**TASK INSTRUCTIONS**
Check the listing below line by line and report how many lines hold "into", with no other words.

**GIVEN INFORMATION**
== Segment start ==
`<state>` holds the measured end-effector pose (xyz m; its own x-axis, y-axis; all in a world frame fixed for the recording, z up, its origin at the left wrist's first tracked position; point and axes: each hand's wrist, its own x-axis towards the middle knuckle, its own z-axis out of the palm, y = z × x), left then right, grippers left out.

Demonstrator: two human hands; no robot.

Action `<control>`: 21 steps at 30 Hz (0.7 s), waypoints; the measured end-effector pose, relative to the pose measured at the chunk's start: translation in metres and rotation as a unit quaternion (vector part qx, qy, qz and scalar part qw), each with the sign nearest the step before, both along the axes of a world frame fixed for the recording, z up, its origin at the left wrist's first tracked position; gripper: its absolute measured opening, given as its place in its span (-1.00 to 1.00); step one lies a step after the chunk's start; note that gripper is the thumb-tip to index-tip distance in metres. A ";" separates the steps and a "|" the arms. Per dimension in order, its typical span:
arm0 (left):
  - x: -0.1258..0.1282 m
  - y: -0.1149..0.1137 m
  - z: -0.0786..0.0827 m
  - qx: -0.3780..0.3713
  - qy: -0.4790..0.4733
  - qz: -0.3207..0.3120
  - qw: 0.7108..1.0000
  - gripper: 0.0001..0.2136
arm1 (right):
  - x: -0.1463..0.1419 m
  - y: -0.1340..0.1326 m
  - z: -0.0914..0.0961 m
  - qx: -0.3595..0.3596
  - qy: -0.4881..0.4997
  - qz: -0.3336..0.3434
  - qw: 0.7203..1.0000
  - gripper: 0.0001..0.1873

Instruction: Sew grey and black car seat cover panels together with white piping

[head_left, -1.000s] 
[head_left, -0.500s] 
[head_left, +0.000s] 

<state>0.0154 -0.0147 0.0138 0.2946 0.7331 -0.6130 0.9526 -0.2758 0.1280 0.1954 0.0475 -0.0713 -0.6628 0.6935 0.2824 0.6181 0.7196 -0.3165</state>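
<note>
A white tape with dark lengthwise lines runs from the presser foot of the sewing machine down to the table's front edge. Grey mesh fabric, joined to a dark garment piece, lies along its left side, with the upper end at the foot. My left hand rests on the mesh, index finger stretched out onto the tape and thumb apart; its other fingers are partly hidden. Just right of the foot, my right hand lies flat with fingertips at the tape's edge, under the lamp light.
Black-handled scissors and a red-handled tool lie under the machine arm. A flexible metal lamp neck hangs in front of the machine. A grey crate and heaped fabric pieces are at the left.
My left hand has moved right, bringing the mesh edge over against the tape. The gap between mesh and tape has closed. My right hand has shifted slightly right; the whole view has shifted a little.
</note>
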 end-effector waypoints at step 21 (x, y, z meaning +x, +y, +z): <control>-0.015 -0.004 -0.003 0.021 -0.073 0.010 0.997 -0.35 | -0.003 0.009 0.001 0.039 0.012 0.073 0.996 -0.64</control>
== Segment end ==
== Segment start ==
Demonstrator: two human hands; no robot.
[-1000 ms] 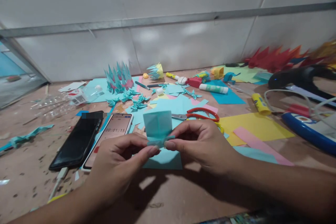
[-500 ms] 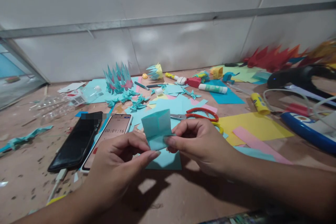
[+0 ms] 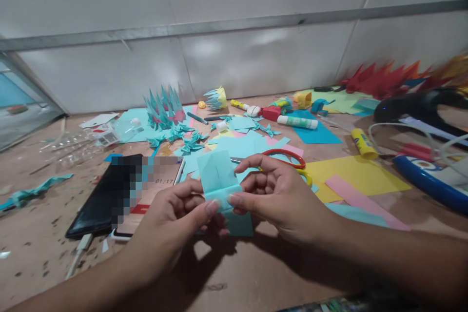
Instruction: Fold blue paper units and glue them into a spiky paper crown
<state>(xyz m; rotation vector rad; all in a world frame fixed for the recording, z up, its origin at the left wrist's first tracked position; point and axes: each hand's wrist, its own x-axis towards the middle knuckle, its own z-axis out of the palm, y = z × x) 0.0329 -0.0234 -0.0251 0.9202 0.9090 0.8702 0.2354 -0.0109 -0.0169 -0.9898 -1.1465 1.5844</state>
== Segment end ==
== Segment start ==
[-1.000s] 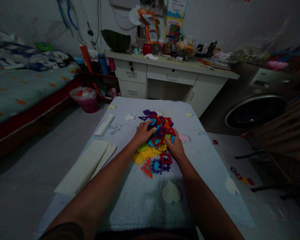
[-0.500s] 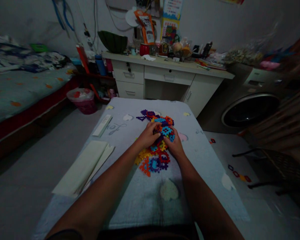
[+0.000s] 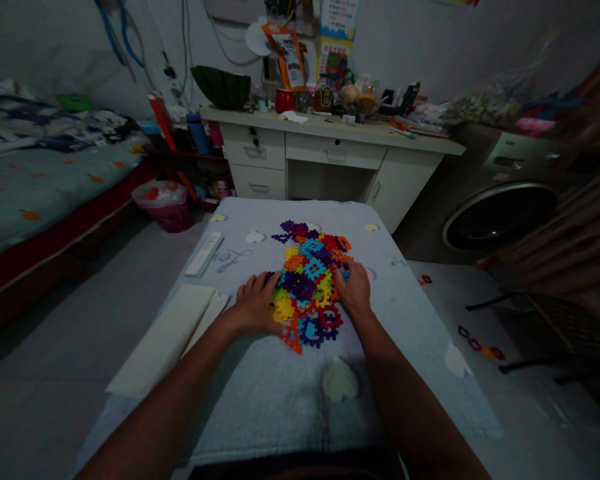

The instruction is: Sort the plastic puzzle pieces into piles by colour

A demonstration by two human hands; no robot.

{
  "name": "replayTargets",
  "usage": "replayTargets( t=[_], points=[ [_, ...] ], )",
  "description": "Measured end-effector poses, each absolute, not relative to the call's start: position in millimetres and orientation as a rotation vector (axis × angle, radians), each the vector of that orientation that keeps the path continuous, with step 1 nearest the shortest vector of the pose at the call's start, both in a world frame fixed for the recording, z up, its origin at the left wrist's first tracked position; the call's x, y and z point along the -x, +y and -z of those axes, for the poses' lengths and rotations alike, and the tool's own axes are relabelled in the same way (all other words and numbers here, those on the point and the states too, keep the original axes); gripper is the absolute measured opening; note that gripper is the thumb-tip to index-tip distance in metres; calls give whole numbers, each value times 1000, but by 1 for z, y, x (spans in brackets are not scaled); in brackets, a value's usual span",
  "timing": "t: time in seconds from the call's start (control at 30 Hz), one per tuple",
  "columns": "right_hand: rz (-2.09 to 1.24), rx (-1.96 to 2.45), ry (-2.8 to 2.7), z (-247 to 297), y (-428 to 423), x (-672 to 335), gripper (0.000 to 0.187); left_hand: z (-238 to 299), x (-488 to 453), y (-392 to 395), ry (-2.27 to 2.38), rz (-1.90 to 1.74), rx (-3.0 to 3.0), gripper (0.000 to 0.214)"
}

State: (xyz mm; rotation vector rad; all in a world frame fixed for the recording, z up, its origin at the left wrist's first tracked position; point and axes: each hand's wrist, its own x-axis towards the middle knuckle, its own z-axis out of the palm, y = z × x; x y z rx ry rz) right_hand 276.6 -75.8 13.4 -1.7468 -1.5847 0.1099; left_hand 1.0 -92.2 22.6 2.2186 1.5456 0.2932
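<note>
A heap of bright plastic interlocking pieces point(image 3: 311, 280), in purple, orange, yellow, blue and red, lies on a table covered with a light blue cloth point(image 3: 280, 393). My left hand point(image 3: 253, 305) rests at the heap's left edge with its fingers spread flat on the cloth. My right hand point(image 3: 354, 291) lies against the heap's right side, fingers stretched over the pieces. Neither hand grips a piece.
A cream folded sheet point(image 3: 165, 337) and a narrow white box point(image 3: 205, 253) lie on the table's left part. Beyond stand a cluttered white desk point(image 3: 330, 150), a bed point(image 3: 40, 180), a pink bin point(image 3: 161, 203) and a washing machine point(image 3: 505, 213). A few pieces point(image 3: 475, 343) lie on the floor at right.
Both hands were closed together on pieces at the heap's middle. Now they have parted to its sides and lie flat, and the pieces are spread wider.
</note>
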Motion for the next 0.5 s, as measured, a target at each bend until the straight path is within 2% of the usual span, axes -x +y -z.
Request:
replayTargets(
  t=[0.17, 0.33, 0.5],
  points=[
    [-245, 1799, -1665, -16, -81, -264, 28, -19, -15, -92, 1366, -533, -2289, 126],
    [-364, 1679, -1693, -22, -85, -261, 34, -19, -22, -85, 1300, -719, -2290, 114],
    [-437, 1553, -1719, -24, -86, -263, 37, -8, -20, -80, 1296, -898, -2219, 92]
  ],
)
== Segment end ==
**ANSWER BELOW**
2